- The Washington Times - Friday, September 14, 2001

To repent for their misdeeds each year, Jews pray and fast. Now, some will also watch the movie "Groundhog Day."

The Bill Murray film, about a scoundrel forced to repeat the same day until he reforms, is among several modern tools rabbis are using to guide their congregations through the High Holy Days, which start Monday at sundown.

Members of B'nai Or in Watertown, Mass., will tie red threads around their wrists as a reminder of what they pledged to change.

Rabbi Arthur Waskow of Philadelphia will ask congregants to anonymously write their wrongdoings — from hurting the environment to mistreating their children — on index cards, which will be read aloud along with traditional prayers.

The "Groundhog Day" program, developed by Rabbi Pamela Wax, focuses on the challenges and rewards of ethical behavior.

"It makes teshuvah [repentance] more accessible as a concept," Miss Wax said.

The 10-day period of self-examination starts with the Jewish New Year, called Rosh Hashanah. It ends Sept. 27 with Yom Kippur, the Day of Atonement, when Jews communally admit their sins and reconcile with God.

The worship is rich with ritual.

Among the central prayers is the Al Cheit, a confession of misdeeds such as gossip, swearing and dishonest business dealings. The shofar, or ram's horn, is blown, its wailing meant to inspire repentance. Many Jews go to a river to symbolically cast away their sins. Services last for hours.

Yet, for some rabbis, the ancient observances alone aren't enough.

Mr. Waskow, a leader in the Jewish renewal movement, which uses contemporary religious and political scholarship to re-examine Judaism, believes that traditional prayer sometimes needs a boost to fulfill its promise as a powerful, "earthquaking" experience.

He is inspired by a Franz Kafka story about a leopard stalking into a synagogue. Mr. Waskow's goal is to "put the leopard" — or spiritual power — back into worship.

One year, he set up two bowls — one with salt water, another with fresh water — and asked congregants to write their sins in water soluble ink on index cards. People dunked their cards in the salt water, watched the writing disappear, then cleaned their hands in the fresh water.

Another year, he asked a congregant to collect newspaper headlines about poverty and shout them out during the service, as he read a passage from Isaiah, urging people to devote themselves to social justice.

Rabbi Marc Belgrad, of the Reform synagogue Beth Am in Buffalo Grove, Ill., also asked people to write down their sins, and then burned the pieces of paper.

In a separate program, Mr. Belgrad asked congregants to read quotes on High Holy Day themes from Jewish scholars and others, and write personal interpretations on large sheets of paper taped to the wall.

"The idea was that we wanted to engage people in their own discovery of the text," he said.

Miss Wax provided popcorn when she showed "Groundhog Day" to her North Adams, Mass., congregation right before the service, held the Saturday night before Rosh Hashanah.

"You have this character, Phil, who just get his life together.

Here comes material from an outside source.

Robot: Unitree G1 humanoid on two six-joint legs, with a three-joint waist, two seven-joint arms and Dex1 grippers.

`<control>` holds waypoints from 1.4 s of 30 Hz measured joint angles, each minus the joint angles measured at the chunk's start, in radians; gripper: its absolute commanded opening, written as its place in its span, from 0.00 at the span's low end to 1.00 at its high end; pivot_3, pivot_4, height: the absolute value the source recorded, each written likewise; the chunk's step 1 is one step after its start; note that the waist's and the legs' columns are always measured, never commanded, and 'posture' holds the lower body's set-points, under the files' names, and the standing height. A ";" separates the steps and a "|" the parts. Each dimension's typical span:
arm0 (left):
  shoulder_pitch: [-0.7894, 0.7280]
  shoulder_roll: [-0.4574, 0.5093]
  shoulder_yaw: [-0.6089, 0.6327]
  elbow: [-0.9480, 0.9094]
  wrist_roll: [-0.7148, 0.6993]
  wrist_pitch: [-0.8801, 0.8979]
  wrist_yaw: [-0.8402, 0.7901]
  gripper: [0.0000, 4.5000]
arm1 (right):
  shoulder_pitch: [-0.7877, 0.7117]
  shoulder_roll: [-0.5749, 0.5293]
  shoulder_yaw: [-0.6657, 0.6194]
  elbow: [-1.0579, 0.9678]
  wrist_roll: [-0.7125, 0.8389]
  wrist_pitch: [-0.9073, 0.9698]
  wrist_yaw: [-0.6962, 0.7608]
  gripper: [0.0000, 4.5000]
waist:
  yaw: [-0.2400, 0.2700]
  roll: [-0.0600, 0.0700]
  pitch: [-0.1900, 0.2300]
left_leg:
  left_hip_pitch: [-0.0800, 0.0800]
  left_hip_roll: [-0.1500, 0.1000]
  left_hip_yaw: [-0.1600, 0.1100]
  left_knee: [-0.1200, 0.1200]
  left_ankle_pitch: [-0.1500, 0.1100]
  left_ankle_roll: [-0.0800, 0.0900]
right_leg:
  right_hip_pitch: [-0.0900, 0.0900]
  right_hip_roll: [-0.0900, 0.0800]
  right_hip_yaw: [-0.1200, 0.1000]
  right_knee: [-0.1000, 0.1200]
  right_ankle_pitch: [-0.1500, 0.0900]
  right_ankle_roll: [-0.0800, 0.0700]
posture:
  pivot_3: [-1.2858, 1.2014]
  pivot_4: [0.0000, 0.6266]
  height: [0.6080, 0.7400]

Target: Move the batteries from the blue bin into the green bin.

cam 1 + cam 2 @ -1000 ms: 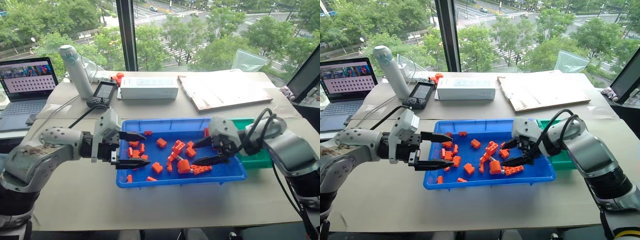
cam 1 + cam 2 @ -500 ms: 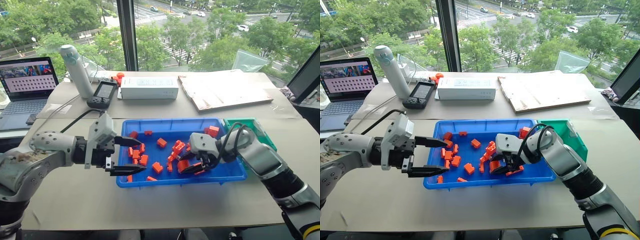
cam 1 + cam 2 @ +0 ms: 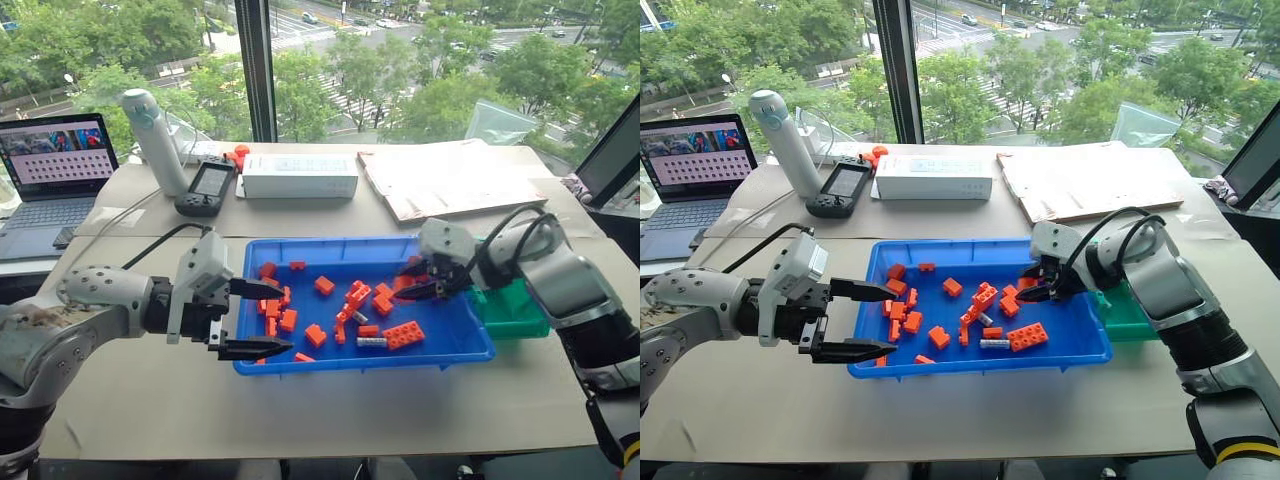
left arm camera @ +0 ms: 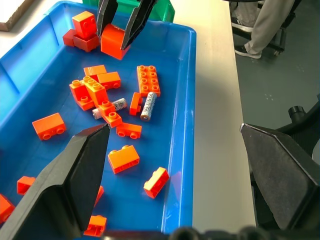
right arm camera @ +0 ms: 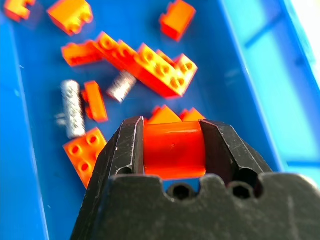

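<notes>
While the two small silvery-grey metal batteries (image 4: 148,105) lie among the bricks near the middle of the wide, shallow blue plastic bin (image 3: 300,247), the right gripper (image 3: 1032,287) carries something else — a plain orange plastic block (image 5: 174,148).

Item, right gripper: jaws clamped on the orange block, raised over the far right part of the blue bin, just beside the small, deeper green plastic bin (image 3: 515,317). Judged purpose: either a wrong pick or clearing a block that sat against the batteries.

Item, left gripper (image 3: 248,318): jaws wide apart and holding nothing, level over the blue bin's left rim — apparently waiting, kept out of the right arm's path.

Item, batteries: one lies free beside the large orange studded brick (image 3: 402,335); the other (image 4: 116,105) is partly tucked under a cluster of small orange bricks (image 4: 93,91). Both are well apart from the green bin, so the transfer is not yet done.

Item, surroundings: pale tabletop (image 3: 330,405) under both bins; white box (image 3: 299,175) and handheld device (image 3: 206,187) behind.

Changes against half a second ago: the right gripper was low among the bricks at mid-bin, closing; now it is lifted and shifted toward the green bin with the block. The battery by the studded brick is newly uncovered. The left gripper has not moved.
</notes>
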State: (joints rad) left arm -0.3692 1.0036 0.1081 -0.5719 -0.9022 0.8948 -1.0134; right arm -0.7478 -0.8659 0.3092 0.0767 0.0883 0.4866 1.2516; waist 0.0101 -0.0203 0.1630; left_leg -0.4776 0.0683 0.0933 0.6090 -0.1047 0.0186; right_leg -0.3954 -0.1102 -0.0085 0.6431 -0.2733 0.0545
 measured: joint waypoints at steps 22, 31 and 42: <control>-0.024 -0.001 -0.026 0.018 0.002 -0.001 -0.011 1.00 | -0.005 0.033 0.107 -0.148 0.049 -0.016 0.226 0.72 | -0.001 0.000 0.000 | 0.000 0.000 -0.001 0.000 0.000 0.000 | 0.000 0.000 -0.001 0.001 -0.001 -0.001 | 0.52 0.24 1.00; -0.024 0.000 -0.026 0.016 0.000 0.001 -0.002 1.00 | -0.031 0.083 0.171 -0.096 -0.009 -0.116 0.258 0.59 | 0.001 0.000 0.000 | 0.000 0.000 -0.001 0.000 0.000 -0.001 | 0.000 0.000 -0.001 0.002 0.000 0.001 | 0.52 0.24 1.00; -0.019 0.017 -0.024 0.015 -0.002 0.002 -0.002 1.00 | -0.035 0.122 0.230 -0.062 -0.065 -0.161 0.287 0.13 | -0.001 0.000 0.000 | 0.000 0.000 -0.001 0.000 0.001 -0.001 | -0.001 0.000 -0.001 0.003 0.000 0.001 | 0.52 0.24 1.00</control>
State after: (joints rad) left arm -0.3881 1.0201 0.0844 -0.5572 -0.9041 0.8966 -1.0156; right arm -0.7825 -0.7435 0.5395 0.0143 0.0233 0.3259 1.5389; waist 0.0094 -0.0205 0.1632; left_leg -0.4776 0.0687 0.0925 0.6093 -0.1040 0.0178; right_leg -0.3962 -0.1098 -0.0095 0.6459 -0.2737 0.0558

In the process of trying to get the love of a woman, he becomes a better person," said Miss Wax, who recently moved to New York, where she is now an administrator for the Union of American Hebrew Congregrations.

At B'nai Or in Watertown, congregants each tell another person what life issue they want to address over the 10-day period. Then, each person ties a red thread around his or her wrist.

"At the end of Yom Kippur, some people continued to wear it until the bracelet broke," said Hanna Tiferet Siegel, a spiritual leader of the congregation.

Innovation has its risks. Mr. Waskow once read aloud from an index card on which someone anonymously confessed to cheating on his or her spouse. The congregants gasped, he said, but the services continued.

Rabbi Tzvi Hersh Weinreb, who leads the Shomrei Emunah Orthodox congregation in Baltimore, said he has heard of no such programs at Orthodox synagogues. But he supports the idea of using modern examples to help Jews understand the liturgy in the weeks before the holidays begin.

"People have to make it relevant," he said. "An awful lot of people familiar with the meaning of the prayers."

Neil Gillman, professor of Jewish philosophy at the Conservative Jewish Theological Seminary, questions the approach. He thinks movies and writing exercises can be effective teaching tools, but wonders about the value of adding them to the New Year services.

"I have a sense that a lot of this stuff is based on the fact that we have no confidence that the traditional prayer book can work," he said. "I think the traditional High Holy Day liturgy is extremely rich and extremely powerful. I think we have to have faith that it has power and it can touch people."

Mr. Waskow disagrees.

"The liturgy is not 3,000 years old. The liturgy has been added to and changed and reawakened," he said. "All of those things got richly embroidered, adding to that embroidery."